From Blackjack to Big Data – The Importance of Avoiding Cognitive Bias
One of the most entertaining speakers at yesterday’s CAO Summit was Jeff Ma, a group product manager at Twitter. Before joining Twitter, Ma was a successful blackjack player, and was the inspiration for the book “Bringing Down the House,” which chronicled how he and several other MIT students combined statistical theory and card counting to win millions at Las Vegas casinos.
During a keynote address at the International Institute of Analytics’ event yesterday, Ma related some fascinating stories about gambling in Vegas casinos, the drink preference of NBA players, and hanging out with Hollywood stars. But at the end of the day, he had important advice in the field of analytics.

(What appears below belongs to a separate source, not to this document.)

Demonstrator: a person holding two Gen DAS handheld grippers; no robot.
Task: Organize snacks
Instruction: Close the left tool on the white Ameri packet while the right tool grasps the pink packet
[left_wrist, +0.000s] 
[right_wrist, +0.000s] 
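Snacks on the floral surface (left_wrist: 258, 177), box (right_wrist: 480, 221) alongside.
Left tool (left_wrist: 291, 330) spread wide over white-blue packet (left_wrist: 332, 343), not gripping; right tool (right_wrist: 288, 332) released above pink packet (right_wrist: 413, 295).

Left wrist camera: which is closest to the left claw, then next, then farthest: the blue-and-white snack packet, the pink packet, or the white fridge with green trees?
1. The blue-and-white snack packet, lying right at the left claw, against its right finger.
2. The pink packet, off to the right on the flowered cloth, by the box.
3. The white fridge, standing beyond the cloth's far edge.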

To Ma, what he did over 20 years ago wasn’t gambling. “Everything we do is subject to math, probability, numbers,” he said. “Every decision we make is objective. It’s all data-driven. I like to think that blackjack was big data before big data was even a term. There’s a ton of trials and simulations you can do. Everything is governed perfectly like a little petri dish of objective, data-driven decisions.”
Ma and his friends ultimately succeeded, but it wasn’t always easy. Even if he played perfectly and didn’t deviate from basic blackjack theory (which statistics say will cause him to lose just 50 cents for every $100 bets – the advantage comes from counting cards in the four-deck stack and sensing when he had an advantage) that didn’t protect him from losing streaks.
Ma recalled how he questioned his analytic methods after losing $50,000 during one brutal stretch, where he had three hands with 19, while the dealer was showing a 6. The dealer drew a 5, then a face card to hit a blackjack.
“The idea of being 21 and losing $50,000 in the better part of 2 minutes, and actually sticking with your strategy and having the guts to put another $30,000 [on the table] — that was a crises of faith moment.” The lesson for analytic practitioners is to separate the right decision from the outcome.
Ma had good advice for avoiding other cognitive biases that creep into our actions when we follow our guts instead of our brains, including the dangers of “group think” and loss aversion, which is the tendency to favor inactivity over activity. “We’d rather have a mistake made by omission than actually feel like we’re making a mistake,” he said. “We’re all afraid of losing. [But] we can’t be that way if we want to innovate.”
Ma and his friends invested in Apple when it was trading at $60. A year later, when it was trading at $120, and his friends encouraged him to sell. Their reason? “We made 100 percent return in less than a year. Don’t be a moron. Don’t be greedy,” they told him. But that was the wrong approach to the problem, he said. The right way to look at the problem was to ask whether Apple was a buy or a sell at $120, or whether there were better prospects.
Making a decision based on a short-term time-table is another mistake, he said. After losing $50,000 in two seconds, Ma admits he was crushed. But thinking about the long-term ultimately led him to go back down to the tables, recoup his winnings, and finish the weekend up $70,000.
“When you make decision based on a short timeframe, you’re probably going to make bad decision,” he said. “In that short time-frame, one hand vs. my entire career playing blackjack was not a good way to think about it. I had done very well in black jack up until then, I need to keep playing.”
At the end of the day, sticking with data-driven decision making is the right approach, but it’s not always going to be easy. “If you’re going to make an unpopular decision from time to time, you have to be brave enough to make them and willing to make them,” he said.